A woman wearing a multicolored skirt and black shirt stands on stage in front of a microphone.
Ari Snider
/
Maine Public
Lauren Stevens, one of the guest musicians featured in the Welcome Here program, performs onstage at the Rockport Opera House. Stevens is a citizen of the Passamaquoddy Tribe and the manager of Wabanaki Public Health's Injury and Violence Prevention Division.

What does it mean to be connected to place, to have a homeland? That’s a question posed by a music and storytelling project currently touring the state.

On a recent evening at the Rockport Opera House, a dozen or so musicians were tuning their instruments before taking the stage for the second performance of the Welcome Here project.

The project revolves around the stories of three women — one from the Penobscot Nation, one from Puerto Rico, and one from the Democratic Republic of the Congo — who each have a distinct relationship with their homelands.

The program was organized by Palaver Strings, a musician-led string ensemble and music education nonprofit based in Portland. For this project, Palaver musicians play an accompanying role to guest artists of Wabanaki, Congolese and Puerto Rican heritage.

The storytelling aspect of the project was directed by Sherri Mitchell, an author, lawyer, and educator born and raised on the Penobscot Reservation.

"I can answer the question, 'Who are you?' And, 'Where are you from?' with one word: Panawahpskewi," Mitchell said. "And so, knowing that that's true, that gave me a starting point."

Mitchell was also one of the three storytellers featured in the show.

"Long before I was born to this land, I was held in this soil, as an image in the deepest dreams of my ancestors," she said onstage at the Rockport Opera House. "It was here that I first learned of my place in creation, with the people of the Dawnland, the keepers of the eastern doorway."

Between storytelling sections, Mitchell was joined onstage by Wabanaki singers Tania Morey and Lauren Stevens.

Mitchell said her connection to homeland was embodied in her grandmother, a fluent Passamaquoddy speaker.

But she said her grandmother had to fight to hold on to her language against attempts at cultural erasure that took place in Maine. When her grandmother was eight years old, she was forced into a mission school which punished students for speaking their language.

"So this small child, who had been taken from her loving grandmother, spent the next few years being beaten every time she opened her mouth and tried to communicate," Mitchell said. "She was forced to learn the English language through torture."

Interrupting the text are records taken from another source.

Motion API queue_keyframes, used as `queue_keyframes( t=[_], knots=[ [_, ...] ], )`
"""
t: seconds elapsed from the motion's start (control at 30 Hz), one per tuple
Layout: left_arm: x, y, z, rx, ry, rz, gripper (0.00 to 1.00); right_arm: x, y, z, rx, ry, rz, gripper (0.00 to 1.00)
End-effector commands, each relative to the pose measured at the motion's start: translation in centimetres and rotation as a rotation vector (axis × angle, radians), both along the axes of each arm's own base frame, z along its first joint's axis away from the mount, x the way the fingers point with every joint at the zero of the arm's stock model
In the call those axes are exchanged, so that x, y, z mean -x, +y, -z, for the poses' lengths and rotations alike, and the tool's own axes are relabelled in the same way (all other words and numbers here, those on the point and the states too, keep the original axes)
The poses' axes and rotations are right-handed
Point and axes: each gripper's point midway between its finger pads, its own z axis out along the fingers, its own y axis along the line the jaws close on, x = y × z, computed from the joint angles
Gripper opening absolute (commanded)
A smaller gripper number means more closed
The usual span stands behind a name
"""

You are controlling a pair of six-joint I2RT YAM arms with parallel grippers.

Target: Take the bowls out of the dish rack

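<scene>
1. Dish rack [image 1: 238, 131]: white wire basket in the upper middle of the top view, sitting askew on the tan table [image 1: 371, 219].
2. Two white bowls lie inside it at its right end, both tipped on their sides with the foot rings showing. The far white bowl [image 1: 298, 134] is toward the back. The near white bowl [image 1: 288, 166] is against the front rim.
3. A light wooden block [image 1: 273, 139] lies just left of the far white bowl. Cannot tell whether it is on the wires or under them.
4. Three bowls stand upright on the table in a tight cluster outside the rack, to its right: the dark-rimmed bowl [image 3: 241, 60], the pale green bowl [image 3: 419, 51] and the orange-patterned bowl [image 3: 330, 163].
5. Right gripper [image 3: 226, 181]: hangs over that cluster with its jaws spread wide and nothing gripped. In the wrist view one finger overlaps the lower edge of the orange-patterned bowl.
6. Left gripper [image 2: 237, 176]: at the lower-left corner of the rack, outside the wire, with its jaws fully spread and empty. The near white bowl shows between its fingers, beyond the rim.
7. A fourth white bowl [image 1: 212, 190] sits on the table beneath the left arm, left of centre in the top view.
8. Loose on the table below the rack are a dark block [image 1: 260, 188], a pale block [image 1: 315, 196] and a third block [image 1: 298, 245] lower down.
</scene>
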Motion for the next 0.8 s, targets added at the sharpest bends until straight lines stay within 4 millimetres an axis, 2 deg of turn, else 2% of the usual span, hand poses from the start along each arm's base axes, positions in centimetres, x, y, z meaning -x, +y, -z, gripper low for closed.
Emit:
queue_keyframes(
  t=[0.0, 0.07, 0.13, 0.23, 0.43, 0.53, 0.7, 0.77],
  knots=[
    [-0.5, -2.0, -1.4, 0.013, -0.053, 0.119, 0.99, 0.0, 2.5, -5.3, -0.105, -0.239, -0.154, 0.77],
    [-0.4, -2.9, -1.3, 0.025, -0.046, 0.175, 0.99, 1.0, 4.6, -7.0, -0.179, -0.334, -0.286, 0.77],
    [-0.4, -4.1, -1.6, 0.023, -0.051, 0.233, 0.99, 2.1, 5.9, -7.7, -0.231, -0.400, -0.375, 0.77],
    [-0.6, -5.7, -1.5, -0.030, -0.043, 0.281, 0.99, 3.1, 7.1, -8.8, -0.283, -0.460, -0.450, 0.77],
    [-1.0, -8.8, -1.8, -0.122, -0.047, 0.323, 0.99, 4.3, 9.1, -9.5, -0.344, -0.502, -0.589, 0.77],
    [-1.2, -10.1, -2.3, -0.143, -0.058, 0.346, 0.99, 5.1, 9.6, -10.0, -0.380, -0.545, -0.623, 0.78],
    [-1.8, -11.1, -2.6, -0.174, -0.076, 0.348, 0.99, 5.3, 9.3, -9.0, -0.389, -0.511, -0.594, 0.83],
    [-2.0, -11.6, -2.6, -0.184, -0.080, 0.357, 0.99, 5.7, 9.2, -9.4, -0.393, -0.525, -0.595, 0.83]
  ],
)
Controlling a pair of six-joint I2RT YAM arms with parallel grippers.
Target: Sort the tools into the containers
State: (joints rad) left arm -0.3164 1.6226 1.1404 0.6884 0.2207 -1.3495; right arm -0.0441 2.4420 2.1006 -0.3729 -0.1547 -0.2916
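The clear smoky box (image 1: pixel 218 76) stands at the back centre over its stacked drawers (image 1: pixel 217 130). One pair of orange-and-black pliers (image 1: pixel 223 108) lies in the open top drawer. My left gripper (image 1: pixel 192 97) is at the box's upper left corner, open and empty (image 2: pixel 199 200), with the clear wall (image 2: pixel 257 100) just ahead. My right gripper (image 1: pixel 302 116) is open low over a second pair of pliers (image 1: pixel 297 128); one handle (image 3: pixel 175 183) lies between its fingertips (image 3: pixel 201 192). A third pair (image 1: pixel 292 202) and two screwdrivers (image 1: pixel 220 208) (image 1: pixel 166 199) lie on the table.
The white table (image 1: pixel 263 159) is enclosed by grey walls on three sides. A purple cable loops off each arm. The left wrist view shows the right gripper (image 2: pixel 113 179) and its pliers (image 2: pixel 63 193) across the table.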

Despite this history, Mitchell said she feels a deep sense of privilege and gratitude to be living in the place where she can trace her family back for generations.

A woman wearing a multicolor dress stands in front of a music stand on stage, while musicians stand in the background.
Ari Snider
Adele Ngoy, center, reading part of her story onstage at the Rockport Opera House while her fellow storytellers Sherri Mitchell (seated, black shirt) and Blanca Santiago (seated, orange dress) look on.

For her fellow storyteller Adele Ngoy, that sense of continuity was ruptured by war. Ngoy, a fashion designer from the Democratic Republic of the Congo, had to flee her country as a refugee in the late 90s with her three children.

"I was feeling lost," she said. "I was feeling like my life was over."

They ended up in Portland, where Ngoy confronted the daunting task of building a new life from scratch. She said as a mother, she also faced the challenge of maintaining her sense of Congolese identity even as her kids grew up steeped in American culture.

Twenty-three years later, Ngoy is once again running a fashion business and has married a Mainer. Now, she says both Maine and the Congo feel like home.

"I have to balance. I have to do a lot of balancing," she said.

A girl wearing a white dress sings into a microphone while a man wearing a white shirt and black pants plays guitar.
Ari Snider
Guest artists Kaylee Kazadi, left, and Gabriel Nienguesso performing Congolese music at the Rockport Opera House.

For the third storyteller, Blanca Santiago, the idea of belonging to a place is hard to untangle.

"What is homeland? Is it the home you make here in Portland, where you feel the sense of home? Or is it the place of your birth?" Santiago said.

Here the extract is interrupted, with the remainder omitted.